Symptoms of depression may include the following:
- Persistently sad, anxious, or empty moods
- Loss of pleasure in usual activities (anhedonia)
- Feelings of helplessness, guilt, or worthlessness
- Crying, hopelessness, or persistent pessimism
- Fatigue or decreased energy
- Loss of memory, concentration, or decision-making capability
- Poor abstract reasoning
- Restlessness, irritability
- Sleep disturbances
- Change in appetite or weight
- Physical symptoms that defy diagnosis and do not respond to treatment – (very commonly pain and gastrointestinal complaints)
- Thoughts of suicide, death, or suicide attempts
- Poor self-image or self-esteem
To establish a diagnosis of major depression, a patient must express one of the first two items above and at least five of the other symptoms listed. Such disturbances must be present nearly daily for at least two weeks (25).

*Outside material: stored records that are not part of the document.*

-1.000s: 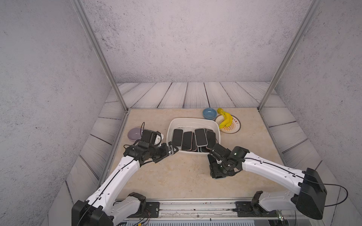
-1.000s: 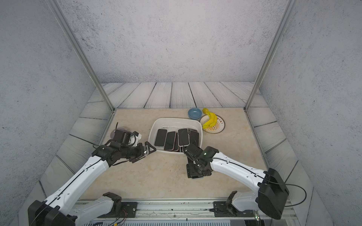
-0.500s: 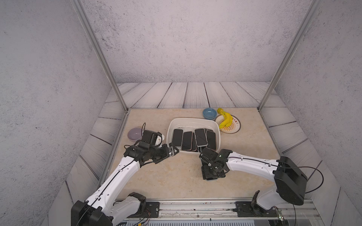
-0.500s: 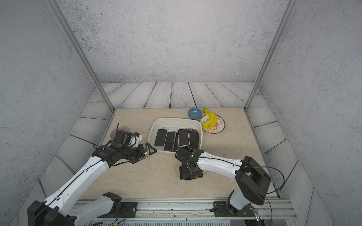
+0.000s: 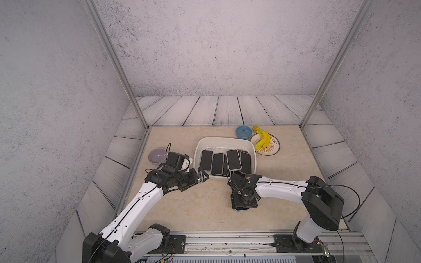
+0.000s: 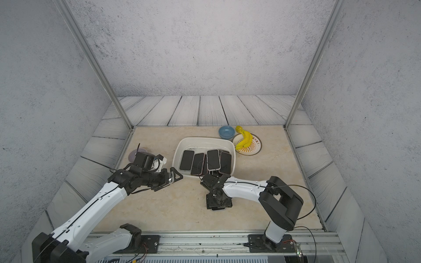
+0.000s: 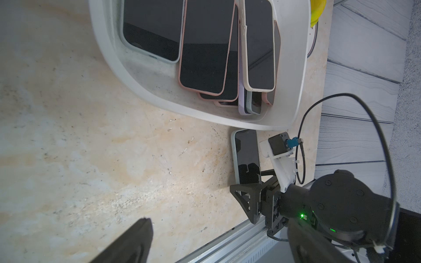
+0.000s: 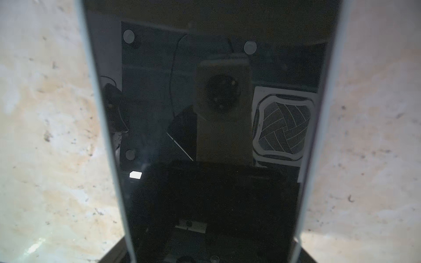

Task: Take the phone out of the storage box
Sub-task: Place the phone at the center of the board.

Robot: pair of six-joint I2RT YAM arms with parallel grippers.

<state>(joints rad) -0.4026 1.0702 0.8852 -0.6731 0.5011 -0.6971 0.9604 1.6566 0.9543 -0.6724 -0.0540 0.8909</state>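
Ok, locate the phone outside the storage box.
In the left wrist view, the phone sits in the right claw, down at the table, by the near rim of the storage box.

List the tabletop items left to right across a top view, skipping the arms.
lilac bowl → storage box → plate with bananas on it. Left out: blue bowl, which sits behind the box's right end, within its span.
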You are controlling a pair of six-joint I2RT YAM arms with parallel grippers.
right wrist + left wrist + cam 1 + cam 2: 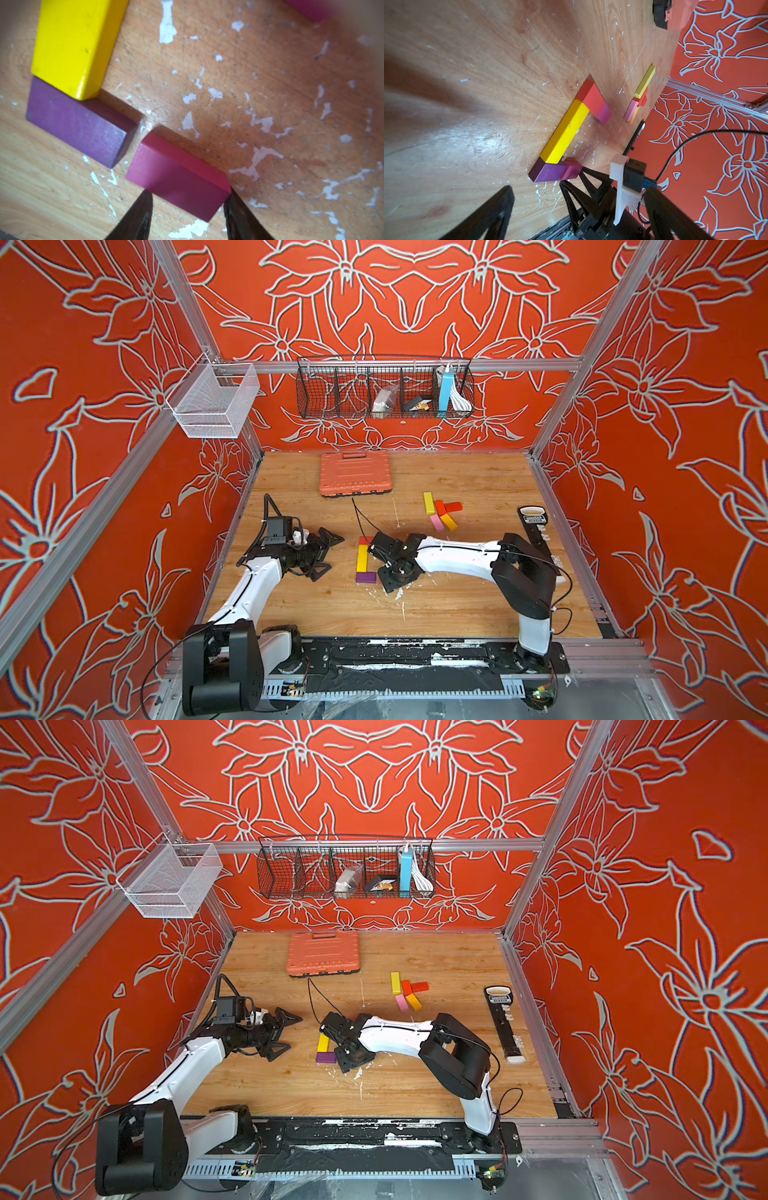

Dear reader. If you have read this article, it may be for general information purposes or because you fear or believe that you may be suffering from symptoms associated with depression. If the latter is true, I want to remind you that depression is not a personal weakness but a serious medical disorder.
Because depression is a disease, it can not be “willed” or “wished away”. Unfortunately, that is a common misperception by the public and some medical professionals.
Patients with depression often feel terrible. The combination of physical and emotional symptoms may be overwhelming. The tiredness, darkness, and emptiness may seem unbearable. However, depression is a treatable disease. Almost all people who have suffered from depression will tell you that things will get better. And that is true.
And, remember; Never be ashamed of your depression. You wouldn’t be if you had a brain tumor, heart attack or leukemia.
Oh, and finally; Don’t try to deal with your depression by yourself. Seek professional help.